I've had a few events so far where the discussion/feedback part had 1-2 white guys doing longgggg monologues about something unrelated to the main topic. Last time had some stoner guy ranting about the confusing service at airports here (the event was about Gaza). Before that it was some boomer guy trying to explain Madonna to the non-white teens in our group (the event was about trans rights). Sometimes it's just two white guys monologuing back and forth. It's super counter productive and cringe.

I'm just thinking of a hard rule. Like "if you're a white guy, you're welcome, but please try to listen more and keep unrelated monologues to a minimum."

For the record, I am a white dude.

  • alexandra_kollontai [she/her]
    ·
    5 days ago

    In my local org we have chaired meetings and a timer.

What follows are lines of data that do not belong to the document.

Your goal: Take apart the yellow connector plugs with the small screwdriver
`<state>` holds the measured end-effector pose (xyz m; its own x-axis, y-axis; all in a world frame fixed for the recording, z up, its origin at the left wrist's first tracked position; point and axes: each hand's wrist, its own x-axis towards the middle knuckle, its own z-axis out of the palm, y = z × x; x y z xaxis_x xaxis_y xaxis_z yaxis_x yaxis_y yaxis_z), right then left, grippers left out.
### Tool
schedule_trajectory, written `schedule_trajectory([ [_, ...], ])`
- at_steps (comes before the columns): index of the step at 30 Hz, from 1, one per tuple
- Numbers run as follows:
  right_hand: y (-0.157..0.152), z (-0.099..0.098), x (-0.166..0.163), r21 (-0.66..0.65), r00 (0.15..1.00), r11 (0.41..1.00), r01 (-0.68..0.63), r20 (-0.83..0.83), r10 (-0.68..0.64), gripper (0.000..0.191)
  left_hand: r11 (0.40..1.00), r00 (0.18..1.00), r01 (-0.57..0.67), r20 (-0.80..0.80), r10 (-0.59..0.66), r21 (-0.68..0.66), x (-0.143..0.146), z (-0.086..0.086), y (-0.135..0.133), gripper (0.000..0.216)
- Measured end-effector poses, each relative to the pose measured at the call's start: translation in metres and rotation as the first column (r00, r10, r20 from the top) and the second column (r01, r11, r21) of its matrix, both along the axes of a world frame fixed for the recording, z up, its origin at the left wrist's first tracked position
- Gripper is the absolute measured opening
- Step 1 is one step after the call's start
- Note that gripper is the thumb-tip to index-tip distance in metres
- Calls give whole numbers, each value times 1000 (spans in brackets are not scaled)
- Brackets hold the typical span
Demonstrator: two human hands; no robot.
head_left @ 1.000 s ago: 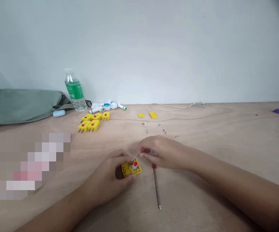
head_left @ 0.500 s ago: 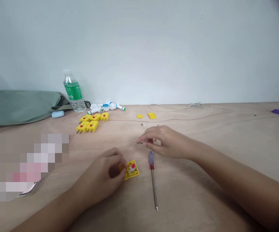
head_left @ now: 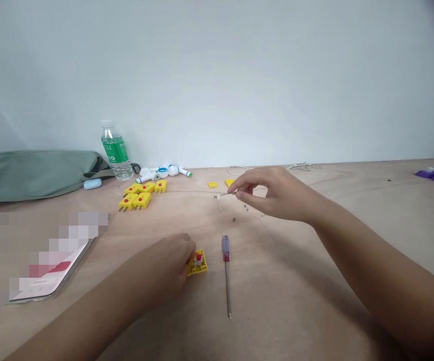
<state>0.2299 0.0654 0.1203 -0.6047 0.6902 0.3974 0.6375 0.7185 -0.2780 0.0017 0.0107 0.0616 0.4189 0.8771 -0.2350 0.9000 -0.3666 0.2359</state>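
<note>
Opened yellow housing, with loose parts

Lower centre of frame: one yellow housing (head_left: 201,268), open side up, red button (head_left: 199,257) showing. Left hand (head_left: 170,260): fingers curled over the housing's left edge; whether they grip or merely rest, cannot tell. Right hand (head_left: 267,193), right of centre: thumb and forefinger nearly together on a thin piece (head_left: 225,194) (too small to identify). Right of the housing, apart: one screwdriver (head_left: 227,276), lying flat. Handling note: a light fingertip pinch should suit so slight a piece; best kept clear of the small metal parts (head_left: 246,207), with the housing level.
</note>
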Motion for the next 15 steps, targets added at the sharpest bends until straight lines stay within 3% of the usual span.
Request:
schedule_trajectory([
  [4,-6,-1,3,-94,999,995,41,14,-40,19,998,983,-66,170,63,16,-9,-12,-7,33],
  [9,-19,-36,3,-166,999,986,27,31,-22,30,994,955,-86,278,102,-71,-17,-17,1,29],
  [12,-27,-57,2,-185,999,982,27,-22,-31,34,980,903,-62,408,135,-187,-18,-15,7,31],
  [15,-32,-69,1,-240,993,970,21,-108,-48,33,915,766,-68,567,304,-398,-19,-18,11,35],
])
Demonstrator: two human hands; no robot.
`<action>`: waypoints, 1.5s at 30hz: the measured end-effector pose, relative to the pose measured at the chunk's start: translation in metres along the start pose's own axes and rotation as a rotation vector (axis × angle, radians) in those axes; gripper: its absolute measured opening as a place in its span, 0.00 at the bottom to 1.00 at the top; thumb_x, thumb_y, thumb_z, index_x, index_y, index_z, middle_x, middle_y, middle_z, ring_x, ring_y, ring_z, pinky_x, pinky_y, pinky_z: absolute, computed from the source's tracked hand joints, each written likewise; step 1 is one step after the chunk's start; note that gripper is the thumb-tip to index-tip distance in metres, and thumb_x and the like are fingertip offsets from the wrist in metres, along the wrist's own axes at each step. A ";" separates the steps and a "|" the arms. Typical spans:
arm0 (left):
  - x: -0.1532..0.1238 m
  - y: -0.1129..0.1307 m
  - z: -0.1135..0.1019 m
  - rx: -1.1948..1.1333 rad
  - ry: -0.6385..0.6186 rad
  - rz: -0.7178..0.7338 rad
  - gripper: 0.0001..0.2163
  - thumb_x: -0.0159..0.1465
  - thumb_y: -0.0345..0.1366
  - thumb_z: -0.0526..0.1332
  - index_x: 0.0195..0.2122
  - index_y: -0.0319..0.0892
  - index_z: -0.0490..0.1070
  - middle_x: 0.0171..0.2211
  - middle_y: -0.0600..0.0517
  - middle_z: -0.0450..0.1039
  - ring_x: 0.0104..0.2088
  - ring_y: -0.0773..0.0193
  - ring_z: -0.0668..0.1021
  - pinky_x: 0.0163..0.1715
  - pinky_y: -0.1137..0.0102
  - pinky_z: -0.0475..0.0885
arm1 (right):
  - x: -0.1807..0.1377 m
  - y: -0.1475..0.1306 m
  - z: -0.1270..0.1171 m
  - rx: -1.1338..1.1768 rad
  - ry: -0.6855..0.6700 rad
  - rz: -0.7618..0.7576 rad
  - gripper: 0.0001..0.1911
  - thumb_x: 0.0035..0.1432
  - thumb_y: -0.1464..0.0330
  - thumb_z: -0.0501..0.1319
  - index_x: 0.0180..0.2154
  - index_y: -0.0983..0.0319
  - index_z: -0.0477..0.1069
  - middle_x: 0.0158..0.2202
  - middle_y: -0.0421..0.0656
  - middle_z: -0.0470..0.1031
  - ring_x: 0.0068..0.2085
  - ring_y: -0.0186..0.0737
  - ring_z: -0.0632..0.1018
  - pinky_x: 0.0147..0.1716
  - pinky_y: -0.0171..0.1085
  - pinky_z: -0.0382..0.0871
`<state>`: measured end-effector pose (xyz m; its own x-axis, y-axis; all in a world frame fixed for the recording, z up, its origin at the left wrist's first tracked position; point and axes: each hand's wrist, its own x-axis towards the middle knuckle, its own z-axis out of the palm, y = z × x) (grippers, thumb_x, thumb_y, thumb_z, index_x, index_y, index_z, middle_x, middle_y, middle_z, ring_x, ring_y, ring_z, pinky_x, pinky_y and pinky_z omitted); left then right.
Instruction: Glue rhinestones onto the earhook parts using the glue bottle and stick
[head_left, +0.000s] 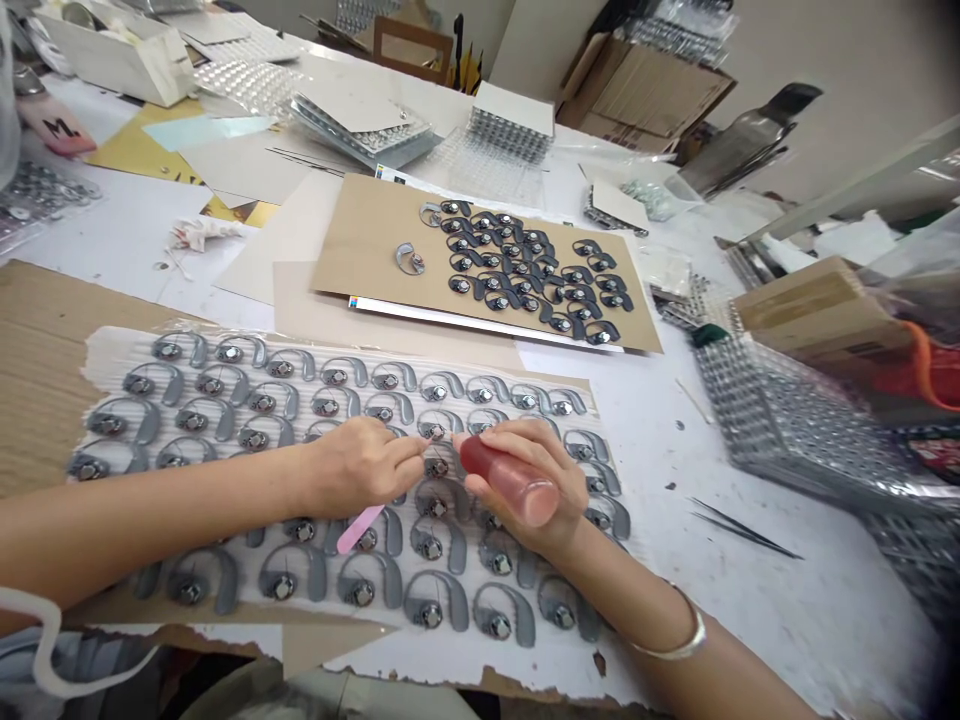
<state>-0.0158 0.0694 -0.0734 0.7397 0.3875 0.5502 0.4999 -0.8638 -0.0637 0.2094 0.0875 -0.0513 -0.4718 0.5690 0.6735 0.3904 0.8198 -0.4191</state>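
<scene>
My right hand [544,465] is closed around a small reddish translucent bottle [510,480], tilted with its round base toward me. Its tip is hidden near an ear-hook piece [435,428]. My left hand [367,460] is closed in a pinch, its fingertips close to that same piece. A flat pink stick [360,530] sticks out from under the left hand, held in it. Rows of grey ear-hook pieces, each with a round jewelled stud, lie on a ridged white sheet [112,350] beneath both hands. The forearms and hands cover some of them.
Beyond the rows, a brown board [360,230] bears several dark ear-hook pieces [510,250] and a paler one [409,258]. Black tweezers [746,528] lie at right, beside stacked clear trays [787,410] and a cardboard box [810,300]. A pink bottle [56,120] stands far left.
</scene>
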 end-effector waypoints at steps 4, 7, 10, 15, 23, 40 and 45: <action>0.000 0.000 -0.001 -0.003 -0.007 -0.004 0.10 0.64 0.23 0.52 0.26 0.38 0.66 0.30 0.48 0.77 0.21 0.67 0.75 0.17 0.72 0.69 | -0.003 0.001 0.000 -0.003 -0.013 -0.035 0.17 0.52 0.66 0.66 0.44 0.64 0.69 0.34 0.47 0.73 0.34 0.39 0.75 0.31 0.39 0.75; 0.000 0.000 -0.002 -0.003 -0.005 -0.004 0.10 0.63 0.23 0.52 0.26 0.37 0.67 0.31 0.48 0.77 0.21 0.67 0.75 0.17 0.72 0.69 | -0.005 0.000 0.000 -0.005 -0.022 -0.043 0.17 0.52 0.66 0.66 0.44 0.64 0.69 0.34 0.47 0.73 0.33 0.38 0.75 0.30 0.39 0.75; 0.001 -0.001 -0.002 -0.005 -0.006 -0.001 0.10 0.63 0.23 0.51 0.27 0.37 0.66 0.31 0.48 0.77 0.20 0.67 0.74 0.16 0.72 0.68 | -0.005 -0.002 -0.001 -0.030 -0.034 -0.058 0.17 0.53 0.66 0.65 0.44 0.65 0.69 0.34 0.47 0.73 0.33 0.38 0.76 0.29 0.38 0.75; 0.001 -0.002 -0.003 -0.017 -0.015 -0.004 0.10 0.64 0.24 0.50 0.27 0.37 0.67 0.32 0.47 0.77 0.19 0.67 0.73 0.17 0.71 0.68 | -0.003 -0.006 -0.002 -0.065 -0.049 -0.097 0.16 0.54 0.65 0.64 0.44 0.65 0.68 0.34 0.48 0.74 0.33 0.38 0.76 0.30 0.37 0.77; -0.002 -0.002 -0.002 -0.039 -0.063 -0.030 0.09 0.63 0.23 0.50 0.29 0.38 0.67 0.32 0.47 0.76 0.19 0.68 0.72 0.17 0.72 0.68 | -0.005 -0.007 -0.001 -0.084 -0.061 -0.169 0.15 0.56 0.65 0.63 0.44 0.65 0.68 0.33 0.47 0.74 0.33 0.37 0.76 0.28 0.35 0.76; -0.003 -0.007 -0.002 -0.141 -0.090 -0.130 0.09 0.65 0.27 0.51 0.31 0.38 0.68 0.29 0.49 0.76 0.23 0.69 0.74 0.20 0.77 0.68 | -0.006 -0.007 -0.001 -0.053 -0.071 -0.162 0.18 0.53 0.66 0.64 0.46 0.64 0.68 0.33 0.47 0.75 0.32 0.38 0.76 0.27 0.36 0.76; -0.005 -0.010 0.000 -0.207 -0.090 -0.185 0.09 0.66 0.29 0.51 0.33 0.39 0.69 0.29 0.49 0.76 0.26 0.69 0.77 0.22 0.78 0.69 | -0.005 -0.007 -0.001 -0.048 -0.071 -0.167 0.18 0.53 0.66 0.64 0.46 0.64 0.69 0.33 0.47 0.75 0.32 0.38 0.76 0.28 0.36 0.76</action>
<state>-0.0248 0.0761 -0.0760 0.6863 0.5632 0.4601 0.5340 -0.8198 0.2069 0.2094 0.0791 -0.0512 -0.5872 0.4302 0.6857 0.3388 0.8999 -0.2744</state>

    At the start we quickly decide which member will be the chair. Doesn't really matter who. If someone wants to say something, they have to raise their hand and the chair has to call on them before they can talk. Then they have 3 minutes to say their piece. The chair keeps track of the timer and also decides who speaks next, so if two people are dominating the discussion by going back and forth, the chair can choose to wait a moment to see if anybody who hasn't spoken yet wants to raise their hand. We do this for like 40 minutes and then go into informal discussion once it feels like we've run out of things to say.

    At first I found this rigid and uncomfortable, but as soon as I attended a different org's meeting where they didn't have this policy, I wouldn't have it any other way. (Somebody talked about veganism for 45 minutes with long personal anecdotes, and everyone was too polite to tell him to shut up. And he wasn't even vegan.)